# [EXERCISE DIRECTIONS]
Repeat each line of the data below exactly, but skip the pictures.

# [DATA EXCERPT]
↓
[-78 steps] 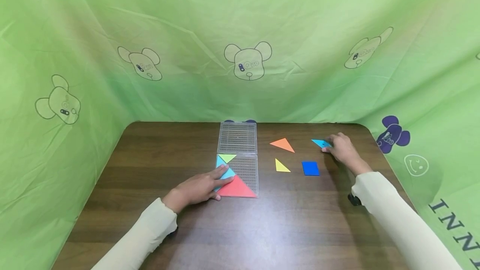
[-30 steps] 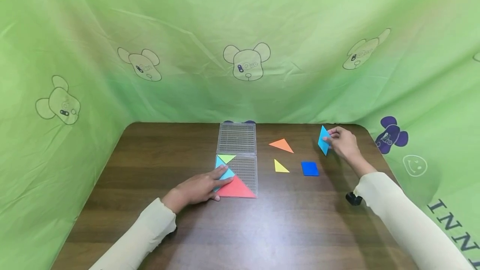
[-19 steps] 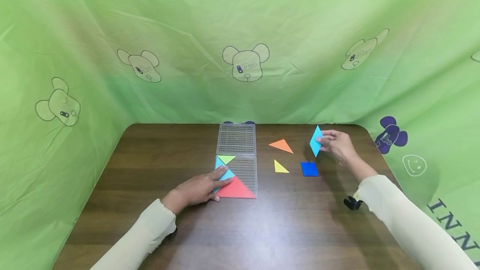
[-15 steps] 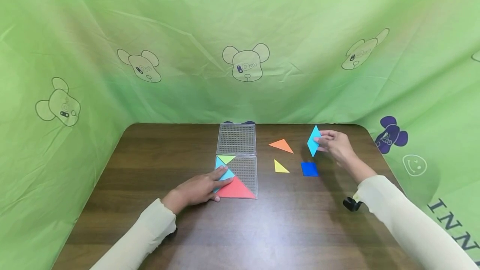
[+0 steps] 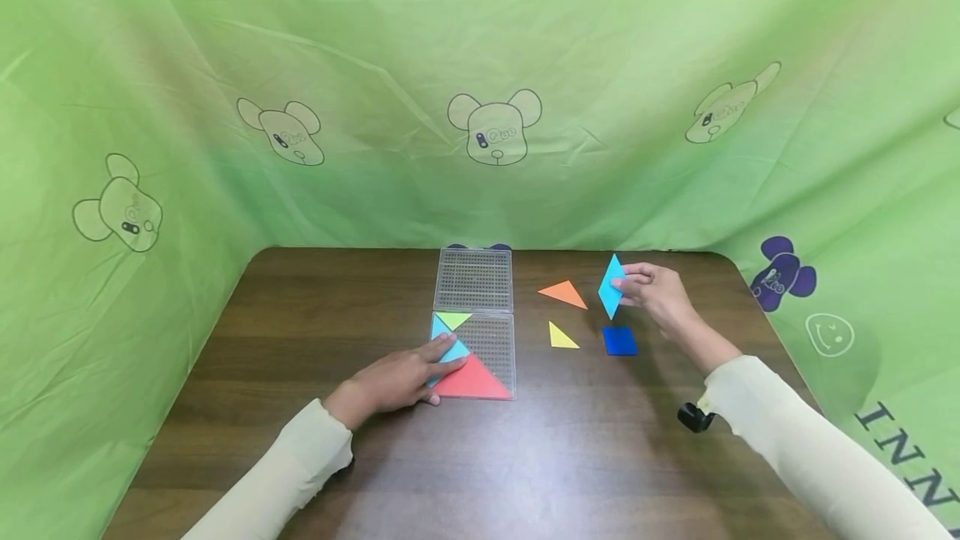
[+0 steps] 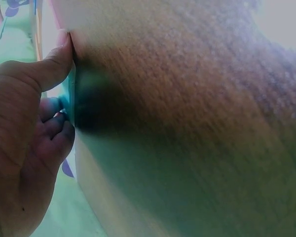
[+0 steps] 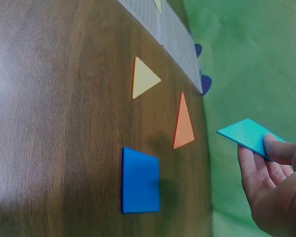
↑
# [WRITTEN ANSWER]
[-78 steps] 
[-30 steps] 
[-19 steps] 
[-15 steps] 
[+0 steps] 
[+0 steps] 
[+0 steps] 

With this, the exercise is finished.